▶ _Exercise details_: Write out the data below exactly, beginning with the first line and ending once the line that has "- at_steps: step" is written.

▶ _Dataset content_:
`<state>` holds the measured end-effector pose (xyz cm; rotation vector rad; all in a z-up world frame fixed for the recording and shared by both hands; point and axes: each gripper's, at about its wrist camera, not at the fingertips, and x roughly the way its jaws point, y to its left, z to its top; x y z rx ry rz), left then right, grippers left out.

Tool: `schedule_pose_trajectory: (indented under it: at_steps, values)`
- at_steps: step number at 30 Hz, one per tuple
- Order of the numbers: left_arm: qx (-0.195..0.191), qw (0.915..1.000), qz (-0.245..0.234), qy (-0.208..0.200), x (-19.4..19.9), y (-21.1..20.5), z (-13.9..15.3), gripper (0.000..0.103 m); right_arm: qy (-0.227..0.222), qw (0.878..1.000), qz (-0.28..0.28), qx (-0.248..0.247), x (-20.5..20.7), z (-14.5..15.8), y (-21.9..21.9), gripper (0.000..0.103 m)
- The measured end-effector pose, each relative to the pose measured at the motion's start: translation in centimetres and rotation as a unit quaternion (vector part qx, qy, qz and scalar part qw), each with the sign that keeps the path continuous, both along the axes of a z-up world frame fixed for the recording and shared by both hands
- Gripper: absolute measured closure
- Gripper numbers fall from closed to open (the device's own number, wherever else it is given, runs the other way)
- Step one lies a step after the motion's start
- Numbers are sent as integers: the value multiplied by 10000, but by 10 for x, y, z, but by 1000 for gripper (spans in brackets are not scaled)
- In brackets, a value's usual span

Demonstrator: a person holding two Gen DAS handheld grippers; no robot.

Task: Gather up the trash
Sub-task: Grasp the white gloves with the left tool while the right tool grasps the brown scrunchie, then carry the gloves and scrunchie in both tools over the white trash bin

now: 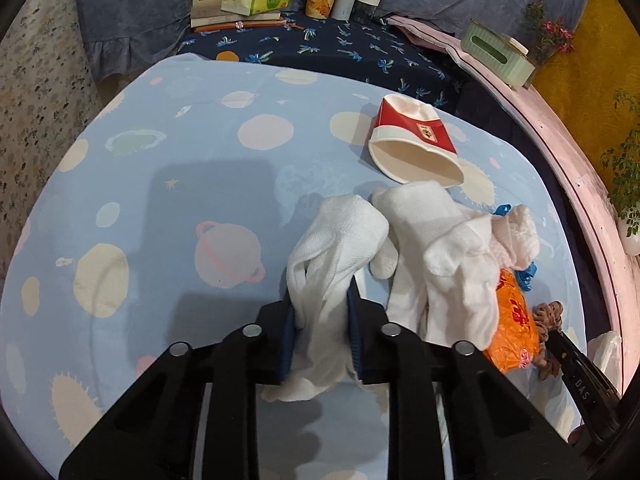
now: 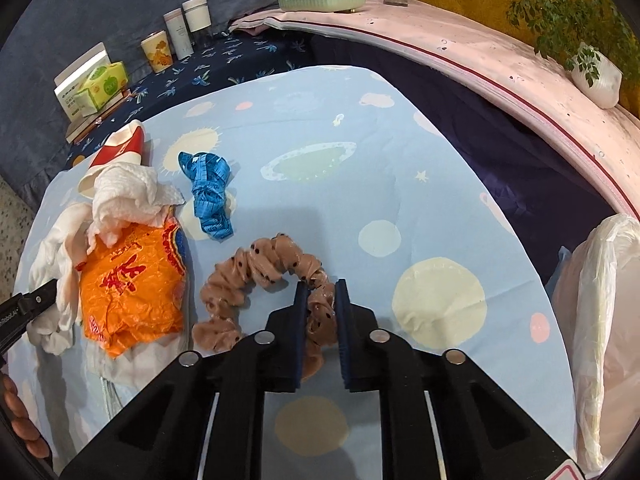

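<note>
White cloth: pinched between the pads of the left gripper, on the blue planet-print sheet.
Brown scrunchie: dotted; one part is clamped in the right gripper, the rest curls on the sheet.
Orange wrapper: crumpled, just left of the scrunchie, under a wad of white tissue.
Paper cup: red and white, on its side beyond the cloths.
Blue tape measure: in a heap, near the tissue.
White plastic bag: at the sheet's right edge.

Orange wrapper half-hidden under white cloths.
</note>
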<state>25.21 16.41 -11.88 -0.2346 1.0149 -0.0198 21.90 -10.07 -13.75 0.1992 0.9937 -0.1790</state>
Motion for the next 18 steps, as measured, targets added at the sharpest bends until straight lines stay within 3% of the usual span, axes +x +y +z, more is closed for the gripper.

▶ _Solution for this task_:
`<state>` holds the measured end-effector pose (xyz cm; rotation vector rad; all in a z-up world frame fixed for the recording and shared by both hands; point and axes: each gripper's, at about its wrist camera, not at the fingertips, and x roughly the way its jaws point, y to its left, z to its top; x y z rx ry rz), left then right, grippers left out.

Tool: `schedule_pose_trajectory: (indented under it: at_steps, values)`
- at_steps: step number at 30 Hz, one per tuple

That finishes the output.